在小波分解中检索图像系数(近似和详细)后,我想要四面体结构用于近似和详细系数。但每次我都得到同样的错误。请帮忙。 我试图使它的力量为3而不是2,但它可以提供帮助。可能是我在某个地方出错了。
code for image decomposition
X=imread('abc.tif');
close all
clf
image(X)
colormap('default')
axis ('image'); set(gca,'XTick',[],'YTick',[]); title('Original')
pause
dwtmode('sym')
wname = 'bior4.4'
t = wtree(X,2,'bior4.4');
plot(t)
pause
close(2)
[wc,s] = wavedec2(X,5,wname);
a1 = appcoef2(wc,s,wname,1);
h1 = detcoef2('h',wc,s,1);
v1 = detcoef2('v',wc,s,1);
d1 = detcoef2('d',wc,s,1);
a2 = appcoef2(wc,s,wname,2);
h2 = detcoef2('h',wc,s,2);
v2 = detcoef2('v',wc,s,2);
d2 = detcoef2('d',wc,s,2);
a3 = appcoef2(wc,s,wname,3);
h3 = detcoef2('h',wc,s,3);
v3 = detcoef2('v',wc,s,3);
d3 = detcoef2('d',wc,s,3);
a4 = appcoef2(wc,s,wname,4);
h4 = detcoef2('h',wc,s,4);
v4 = detcoef2('v',wc,s,4);
d4 = detcoef2('d',wc,s,4);
a5 = appcoef2(wc,s,wname,5);
h5 = detcoef2('h',wc,s,5);
v5 = detcoef2('v',wc,s,5);
d5 = detcoef2('d',wc,s,5);
对于我正在使用的四叉树:
S = qtdecomp(I,.27); %I is image in greyscale.

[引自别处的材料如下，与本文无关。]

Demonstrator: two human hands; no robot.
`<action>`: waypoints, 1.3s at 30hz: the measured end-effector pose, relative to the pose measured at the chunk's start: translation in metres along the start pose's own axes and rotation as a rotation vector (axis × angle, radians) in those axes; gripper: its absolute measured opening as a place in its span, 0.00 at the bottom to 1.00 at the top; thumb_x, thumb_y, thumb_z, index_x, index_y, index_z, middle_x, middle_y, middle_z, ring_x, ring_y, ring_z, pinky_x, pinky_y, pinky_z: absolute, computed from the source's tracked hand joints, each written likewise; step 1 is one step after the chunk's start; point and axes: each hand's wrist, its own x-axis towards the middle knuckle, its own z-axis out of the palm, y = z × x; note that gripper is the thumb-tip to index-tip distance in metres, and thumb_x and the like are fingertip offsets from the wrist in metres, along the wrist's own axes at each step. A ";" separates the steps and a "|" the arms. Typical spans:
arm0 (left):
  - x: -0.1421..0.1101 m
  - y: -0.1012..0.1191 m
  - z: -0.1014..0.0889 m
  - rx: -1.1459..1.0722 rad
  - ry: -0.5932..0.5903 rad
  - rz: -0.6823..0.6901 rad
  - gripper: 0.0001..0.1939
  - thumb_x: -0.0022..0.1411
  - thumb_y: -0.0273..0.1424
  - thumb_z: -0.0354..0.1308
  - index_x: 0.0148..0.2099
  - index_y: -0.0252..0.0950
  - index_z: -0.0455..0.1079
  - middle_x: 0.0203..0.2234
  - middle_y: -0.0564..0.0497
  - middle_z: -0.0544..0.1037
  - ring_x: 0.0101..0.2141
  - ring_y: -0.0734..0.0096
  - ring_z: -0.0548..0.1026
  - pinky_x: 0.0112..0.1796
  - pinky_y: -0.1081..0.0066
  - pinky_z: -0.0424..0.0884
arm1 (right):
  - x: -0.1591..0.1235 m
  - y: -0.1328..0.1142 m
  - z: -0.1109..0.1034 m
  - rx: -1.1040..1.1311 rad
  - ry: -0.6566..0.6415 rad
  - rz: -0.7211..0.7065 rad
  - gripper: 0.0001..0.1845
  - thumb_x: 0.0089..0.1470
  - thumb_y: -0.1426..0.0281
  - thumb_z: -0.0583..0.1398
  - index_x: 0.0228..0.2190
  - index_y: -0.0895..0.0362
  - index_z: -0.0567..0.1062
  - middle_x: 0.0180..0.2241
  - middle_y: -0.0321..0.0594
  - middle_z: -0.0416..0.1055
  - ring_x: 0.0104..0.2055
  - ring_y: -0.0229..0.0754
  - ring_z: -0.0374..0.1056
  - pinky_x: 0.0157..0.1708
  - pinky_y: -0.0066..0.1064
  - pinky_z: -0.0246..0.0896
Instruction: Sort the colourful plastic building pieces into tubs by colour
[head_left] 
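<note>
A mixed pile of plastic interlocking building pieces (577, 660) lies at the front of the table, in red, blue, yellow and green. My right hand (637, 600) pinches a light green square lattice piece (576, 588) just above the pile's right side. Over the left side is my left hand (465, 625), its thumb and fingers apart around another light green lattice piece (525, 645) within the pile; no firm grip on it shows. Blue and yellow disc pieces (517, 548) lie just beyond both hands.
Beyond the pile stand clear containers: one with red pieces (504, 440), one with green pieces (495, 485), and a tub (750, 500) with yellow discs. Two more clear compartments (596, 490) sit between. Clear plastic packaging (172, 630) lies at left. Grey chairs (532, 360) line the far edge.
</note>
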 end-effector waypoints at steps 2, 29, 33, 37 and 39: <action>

blocks = repmat(uint8(0),size(S));
for dim = [512 256 128 64 32 16 8 4 2 1];
numblocks = length(find(S==dim));
if (numblocks > 0)
values = repmat(uint8(1),[dim dim numblocks]);
values(2:dim,2:dim,:) = 0;
blocks = qtsetblk(blocks,S,dim,values);
end
end
blocks(end,1:end) = 1;
blocks(1:end,end) = 1;
imshow(I), figure, imshow(blocks,[])
它显示的错误是:
??? Error using ==> qtdecomp>ParseInputs at 229
MAXDIM / MINDIM is not a power of 2
Error in ==> qtdecomp at 88
[A, func, params, minDim, maxDim] = ParseInputs(varargin{:});
or
??? Error using ==> qtdecomp>ParseInputs at 145
A must be two-dimensional
Error in ==> qtdecomp at 88
[A, func, params, minDim, maxDim] = ParseInputs(varargin{:});
答案 0 :(得分:0)
错误很清楚。您的图片必须具有属于2的幂的尺寸。因此,您需要调整图像大小以便遵循此操作。 qtdecomp计算四叉树分解算法,该函数的前提条件是 NEEDS 使图像的每个维度为2的幂作为输入。
你在另一个问题上问了类似的问题我提供了答案。令人好奇的是,你问的另一个问题是在这个问题之前的6天前,你接受了我对另一个问题的回答。您遇到的问题或多或少都是一样的。